Klink's face screwed up in distaste; one might have suspected that Newkirk's evaluation of Klink's likely menu might not have been all that far off the mark. "Me? Eat that revolti— Colonel Hogan, I don't think that fraternizing with the prisoners would be at all fitting for a German officer." He tucked his riding crop more securely under his arm. "That will be all." With a disdainful snort and an attempt at hauteur that had probably looked a lot more imposing when he'd been practicing it in front of the bathroom mirror, he swept out of the barracks. It would have been nice if he had tripped over the threshold while doing so, but real life is rarely as well timed as that, and a crying shame, too, thought Hogan.

"Sounds positively scrumptious," Kinch said dryly. "O Come, All Ye Famished."

"Good King Wenceslaus looked out; On the feast of Stephen," sang Olsen. "Saw the kriegies 'round about; In the latrines heaving!"

"Well, the extra hour of electricity will be nice," Carter said. "We can have our real Christmas dinner after we finish laughing at whatever Klink serves up."

"What these Boche do to perfectly good food is no laughing matter," LeBeau said. "It is a sin and a crime."

"On the first day of Christmas, the Jerries gave to me; A bad case of dysenter-eeee," offered Mills.

Olsen laughed. "Ooh. Yeah, that's better than mine. Okay. Er, On the second day of Christmas, the Jerries gave to me, Two sniper towers, and a bad case of dysenter-eeee!"

"On the third day of Christmas—"

There was a distinct possibility, Hogan thought, that several of the men were not only full of Christmas spirit, but Christmas spirits. He didn't have the strength to go looking for the proof, but he wished they'd put a cork in it. Rimshot, please.

"Anyway," he said loudly, trying to bring things back to some sort of order. "We've got to be good little prisoners and make at least a token appearance at Klink's little shindig. And nobody mention the turkey, or we'll have Schultz in here trying to cadge a drumstick."

"Huh! We probably will anyway," LeBeau scoffed. "That man can smell food before it is cooked."

"Aw, there are a lot of foods you can smell before they're cooked," Carter objected. "We always knew if my mom was making her famous lamb stew, because the first step was chopping up all these onions, and it made the whole house smell like—"

"Thank you, Carter," said LeBeau dryly. "I would never have thought of that."

"…Six goons a-guarding, FIIIIVVE MON-O-CLES! Four cooler cells, three roll calls, two sniper towers, and a bad case of dysentery! On the seventh day of Christmas—"

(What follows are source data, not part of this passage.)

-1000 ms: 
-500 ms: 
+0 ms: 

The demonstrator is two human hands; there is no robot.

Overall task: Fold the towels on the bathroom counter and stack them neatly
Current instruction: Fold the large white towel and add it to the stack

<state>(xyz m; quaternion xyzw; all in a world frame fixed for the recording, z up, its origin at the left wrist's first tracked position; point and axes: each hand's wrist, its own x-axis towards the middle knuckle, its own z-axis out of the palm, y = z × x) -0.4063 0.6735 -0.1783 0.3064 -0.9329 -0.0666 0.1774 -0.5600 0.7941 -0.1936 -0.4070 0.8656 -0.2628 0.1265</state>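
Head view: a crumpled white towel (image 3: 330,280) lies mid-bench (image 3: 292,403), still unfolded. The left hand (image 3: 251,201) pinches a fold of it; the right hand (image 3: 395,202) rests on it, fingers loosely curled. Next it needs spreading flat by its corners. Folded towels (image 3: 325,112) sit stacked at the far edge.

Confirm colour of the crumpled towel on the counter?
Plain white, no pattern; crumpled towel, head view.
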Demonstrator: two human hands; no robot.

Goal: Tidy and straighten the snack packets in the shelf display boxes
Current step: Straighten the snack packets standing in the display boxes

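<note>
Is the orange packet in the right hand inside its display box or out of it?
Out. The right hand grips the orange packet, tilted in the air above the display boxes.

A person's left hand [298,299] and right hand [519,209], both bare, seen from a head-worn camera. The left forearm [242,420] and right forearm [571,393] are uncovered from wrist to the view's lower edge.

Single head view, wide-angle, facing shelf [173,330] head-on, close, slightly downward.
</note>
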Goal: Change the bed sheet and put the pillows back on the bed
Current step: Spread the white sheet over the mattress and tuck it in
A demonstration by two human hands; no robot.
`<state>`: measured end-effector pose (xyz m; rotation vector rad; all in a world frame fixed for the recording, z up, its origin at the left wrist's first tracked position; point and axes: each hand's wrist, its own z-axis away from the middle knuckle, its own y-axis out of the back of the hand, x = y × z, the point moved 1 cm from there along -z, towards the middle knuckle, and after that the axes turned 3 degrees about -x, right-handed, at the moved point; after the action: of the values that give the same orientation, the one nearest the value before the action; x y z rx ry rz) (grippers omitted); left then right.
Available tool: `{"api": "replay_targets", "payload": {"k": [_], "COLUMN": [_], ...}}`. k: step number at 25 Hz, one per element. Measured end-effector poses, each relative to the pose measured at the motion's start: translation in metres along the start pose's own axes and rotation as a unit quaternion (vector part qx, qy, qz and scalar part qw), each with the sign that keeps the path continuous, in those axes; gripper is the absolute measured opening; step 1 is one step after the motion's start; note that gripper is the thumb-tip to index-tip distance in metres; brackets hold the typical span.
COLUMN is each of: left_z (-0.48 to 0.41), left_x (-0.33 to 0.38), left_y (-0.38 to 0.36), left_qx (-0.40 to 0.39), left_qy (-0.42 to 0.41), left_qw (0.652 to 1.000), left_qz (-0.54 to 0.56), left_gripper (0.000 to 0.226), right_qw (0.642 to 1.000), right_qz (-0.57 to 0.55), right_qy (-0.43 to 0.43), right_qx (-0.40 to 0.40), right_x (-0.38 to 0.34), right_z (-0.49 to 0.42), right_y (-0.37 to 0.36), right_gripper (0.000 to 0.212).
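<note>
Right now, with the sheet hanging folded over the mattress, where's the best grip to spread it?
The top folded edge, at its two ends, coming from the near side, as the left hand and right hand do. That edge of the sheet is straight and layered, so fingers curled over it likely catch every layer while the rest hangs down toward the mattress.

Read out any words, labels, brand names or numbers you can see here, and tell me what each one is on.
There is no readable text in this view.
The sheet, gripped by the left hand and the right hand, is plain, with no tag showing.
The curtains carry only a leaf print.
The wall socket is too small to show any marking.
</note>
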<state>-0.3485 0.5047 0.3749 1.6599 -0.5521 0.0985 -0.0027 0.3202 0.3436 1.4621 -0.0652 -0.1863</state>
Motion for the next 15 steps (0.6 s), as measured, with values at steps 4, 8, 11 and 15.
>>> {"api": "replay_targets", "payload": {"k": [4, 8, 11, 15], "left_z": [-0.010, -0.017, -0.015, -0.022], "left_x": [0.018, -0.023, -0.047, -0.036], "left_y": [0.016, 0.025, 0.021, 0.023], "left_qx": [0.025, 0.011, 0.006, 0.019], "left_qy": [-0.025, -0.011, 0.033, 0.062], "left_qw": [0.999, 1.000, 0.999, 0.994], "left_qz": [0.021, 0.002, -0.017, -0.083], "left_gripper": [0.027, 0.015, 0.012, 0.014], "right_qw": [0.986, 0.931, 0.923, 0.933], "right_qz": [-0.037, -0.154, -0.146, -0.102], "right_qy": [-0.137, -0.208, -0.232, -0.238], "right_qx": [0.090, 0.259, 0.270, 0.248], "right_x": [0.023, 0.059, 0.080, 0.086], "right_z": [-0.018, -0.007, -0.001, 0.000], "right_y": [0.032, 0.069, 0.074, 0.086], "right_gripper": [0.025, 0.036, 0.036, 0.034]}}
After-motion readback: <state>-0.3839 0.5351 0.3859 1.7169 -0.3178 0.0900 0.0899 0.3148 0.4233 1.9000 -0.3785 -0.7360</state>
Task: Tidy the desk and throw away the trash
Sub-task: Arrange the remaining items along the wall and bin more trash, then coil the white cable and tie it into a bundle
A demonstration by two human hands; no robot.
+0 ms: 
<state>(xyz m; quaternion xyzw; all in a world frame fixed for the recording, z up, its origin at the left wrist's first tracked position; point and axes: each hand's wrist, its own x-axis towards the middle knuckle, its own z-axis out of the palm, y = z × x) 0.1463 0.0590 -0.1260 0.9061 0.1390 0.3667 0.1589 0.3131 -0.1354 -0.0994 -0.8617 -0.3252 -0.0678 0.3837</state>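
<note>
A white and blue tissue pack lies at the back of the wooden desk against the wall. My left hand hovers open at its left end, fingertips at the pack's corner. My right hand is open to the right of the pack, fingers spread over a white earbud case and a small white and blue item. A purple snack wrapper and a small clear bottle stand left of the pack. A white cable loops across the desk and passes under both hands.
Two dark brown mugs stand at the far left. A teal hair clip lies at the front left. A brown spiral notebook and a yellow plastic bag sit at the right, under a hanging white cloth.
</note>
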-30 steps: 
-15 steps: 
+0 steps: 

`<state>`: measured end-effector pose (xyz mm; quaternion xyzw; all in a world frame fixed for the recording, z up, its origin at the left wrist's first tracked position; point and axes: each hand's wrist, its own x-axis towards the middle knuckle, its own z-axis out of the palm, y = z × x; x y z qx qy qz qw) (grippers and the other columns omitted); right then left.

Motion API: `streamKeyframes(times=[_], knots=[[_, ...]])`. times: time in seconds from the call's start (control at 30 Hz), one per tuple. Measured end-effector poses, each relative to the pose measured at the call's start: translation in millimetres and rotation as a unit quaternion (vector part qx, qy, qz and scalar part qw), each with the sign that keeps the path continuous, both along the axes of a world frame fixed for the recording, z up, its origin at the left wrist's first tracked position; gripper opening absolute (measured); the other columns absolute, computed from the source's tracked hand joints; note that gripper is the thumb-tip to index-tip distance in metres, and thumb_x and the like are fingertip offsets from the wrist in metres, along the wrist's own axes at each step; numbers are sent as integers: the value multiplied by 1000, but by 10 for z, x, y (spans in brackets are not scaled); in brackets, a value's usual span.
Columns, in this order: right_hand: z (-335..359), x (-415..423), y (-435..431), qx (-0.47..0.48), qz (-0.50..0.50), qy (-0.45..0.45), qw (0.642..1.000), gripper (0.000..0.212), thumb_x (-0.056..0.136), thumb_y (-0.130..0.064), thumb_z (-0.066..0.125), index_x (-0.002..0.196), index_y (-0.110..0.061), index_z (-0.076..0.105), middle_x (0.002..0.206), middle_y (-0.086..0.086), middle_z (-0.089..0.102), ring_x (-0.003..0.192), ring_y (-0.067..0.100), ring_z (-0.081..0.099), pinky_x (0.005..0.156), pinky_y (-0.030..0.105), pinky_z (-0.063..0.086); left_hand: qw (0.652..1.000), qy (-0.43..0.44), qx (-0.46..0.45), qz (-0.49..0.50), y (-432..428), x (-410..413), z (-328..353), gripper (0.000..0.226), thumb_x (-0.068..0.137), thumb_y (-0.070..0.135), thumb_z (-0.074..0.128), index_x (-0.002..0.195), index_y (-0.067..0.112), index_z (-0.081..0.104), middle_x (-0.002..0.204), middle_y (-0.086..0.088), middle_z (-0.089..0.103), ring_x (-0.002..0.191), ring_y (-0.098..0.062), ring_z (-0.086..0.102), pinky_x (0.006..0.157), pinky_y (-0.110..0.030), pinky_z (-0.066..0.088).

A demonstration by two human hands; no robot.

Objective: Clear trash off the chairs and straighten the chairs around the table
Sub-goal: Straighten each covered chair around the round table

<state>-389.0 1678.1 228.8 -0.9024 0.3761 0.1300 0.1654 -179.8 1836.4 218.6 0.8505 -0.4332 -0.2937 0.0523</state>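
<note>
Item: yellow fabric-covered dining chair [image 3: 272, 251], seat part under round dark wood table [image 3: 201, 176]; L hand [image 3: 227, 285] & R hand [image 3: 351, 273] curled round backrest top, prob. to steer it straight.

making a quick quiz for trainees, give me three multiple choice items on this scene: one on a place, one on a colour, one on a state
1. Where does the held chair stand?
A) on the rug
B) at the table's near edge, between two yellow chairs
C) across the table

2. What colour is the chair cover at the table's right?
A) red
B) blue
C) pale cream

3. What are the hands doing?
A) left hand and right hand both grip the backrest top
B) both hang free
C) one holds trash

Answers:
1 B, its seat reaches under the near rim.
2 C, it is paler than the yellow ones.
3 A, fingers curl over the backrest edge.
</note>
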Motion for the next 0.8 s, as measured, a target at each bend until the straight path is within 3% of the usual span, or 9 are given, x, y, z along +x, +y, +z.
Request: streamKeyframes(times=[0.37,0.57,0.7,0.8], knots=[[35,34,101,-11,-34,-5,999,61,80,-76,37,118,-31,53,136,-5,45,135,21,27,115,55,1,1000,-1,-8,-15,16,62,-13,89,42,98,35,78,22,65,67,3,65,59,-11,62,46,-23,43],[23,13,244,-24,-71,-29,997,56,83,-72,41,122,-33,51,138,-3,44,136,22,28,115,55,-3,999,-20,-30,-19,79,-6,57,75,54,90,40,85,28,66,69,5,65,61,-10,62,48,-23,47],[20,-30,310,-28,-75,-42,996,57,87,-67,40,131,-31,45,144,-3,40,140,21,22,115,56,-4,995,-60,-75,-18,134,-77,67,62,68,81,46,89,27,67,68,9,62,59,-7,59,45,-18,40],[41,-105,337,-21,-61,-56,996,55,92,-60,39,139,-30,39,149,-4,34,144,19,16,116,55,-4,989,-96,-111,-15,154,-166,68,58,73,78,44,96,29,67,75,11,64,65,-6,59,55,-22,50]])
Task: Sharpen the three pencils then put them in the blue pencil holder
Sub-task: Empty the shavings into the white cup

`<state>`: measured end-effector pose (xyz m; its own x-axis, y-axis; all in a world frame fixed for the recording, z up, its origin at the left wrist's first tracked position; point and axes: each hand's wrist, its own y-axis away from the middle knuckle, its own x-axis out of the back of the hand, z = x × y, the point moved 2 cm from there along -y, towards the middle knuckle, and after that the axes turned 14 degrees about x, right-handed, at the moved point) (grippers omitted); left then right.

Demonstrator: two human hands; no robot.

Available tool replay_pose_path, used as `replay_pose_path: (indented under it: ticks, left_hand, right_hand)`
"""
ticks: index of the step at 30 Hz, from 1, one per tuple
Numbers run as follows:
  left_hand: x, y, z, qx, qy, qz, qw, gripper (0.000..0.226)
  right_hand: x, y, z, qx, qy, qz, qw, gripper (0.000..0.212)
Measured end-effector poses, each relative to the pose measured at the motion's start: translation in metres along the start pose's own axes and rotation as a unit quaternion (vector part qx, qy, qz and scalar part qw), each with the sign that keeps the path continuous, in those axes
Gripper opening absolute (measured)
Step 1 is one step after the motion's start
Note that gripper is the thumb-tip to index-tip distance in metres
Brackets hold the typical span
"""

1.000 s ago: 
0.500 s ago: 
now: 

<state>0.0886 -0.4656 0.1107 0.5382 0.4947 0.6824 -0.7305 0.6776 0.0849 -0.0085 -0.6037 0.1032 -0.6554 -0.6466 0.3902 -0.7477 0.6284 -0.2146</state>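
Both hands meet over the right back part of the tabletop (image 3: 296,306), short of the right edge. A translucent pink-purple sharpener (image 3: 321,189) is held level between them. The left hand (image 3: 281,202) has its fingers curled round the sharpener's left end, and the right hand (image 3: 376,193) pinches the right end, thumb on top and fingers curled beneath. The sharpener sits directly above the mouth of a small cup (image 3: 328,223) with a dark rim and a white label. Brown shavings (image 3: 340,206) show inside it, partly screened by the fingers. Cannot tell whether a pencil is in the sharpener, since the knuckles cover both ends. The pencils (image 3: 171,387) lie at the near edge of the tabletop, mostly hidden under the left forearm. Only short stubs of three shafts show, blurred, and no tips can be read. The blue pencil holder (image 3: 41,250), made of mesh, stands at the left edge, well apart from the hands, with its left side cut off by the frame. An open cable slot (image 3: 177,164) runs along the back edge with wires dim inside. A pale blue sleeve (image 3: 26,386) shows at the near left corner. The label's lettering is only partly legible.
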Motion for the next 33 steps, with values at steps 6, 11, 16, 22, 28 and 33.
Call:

Newkirk, who looked to be about half a chorus away from giving the carolers a knuckle sandwich in lieu of a figgy pudding, had returned to his jacket, stabbing the needle violently into the fabric and pulling the thread a great deal tighter than was strictly necessary.

"God bless us, every one," Hogan muttered to himself. "I think we're gonna need it."

*.*.*.*.*.*.*.*.*.*.*

Author's note: I've spared you at least some of the terrible Christmas carol parodies that kept occurring to me. This is not to say that, for instance, some of the men might or might not be humming 'O Ticking-Bomb' at some later date. Or, perhaps, 'O Little Town of Hammelberg, We've Blown Your Bridge Sky-High.' The possibilities, for a sufficiently twisted mind, are more or less endless. Most of the carols I referenced are traditional, but Carter is quoting 'White Christmas,' (May your days be merry and bright,) a popular song from 1942. The men are shown as possessing a couple of ordinary transistor radios in addition to Kinch's setup, and I took the liberty of assuming that, on occasion, they listened to lighter fare than war news on the BBC.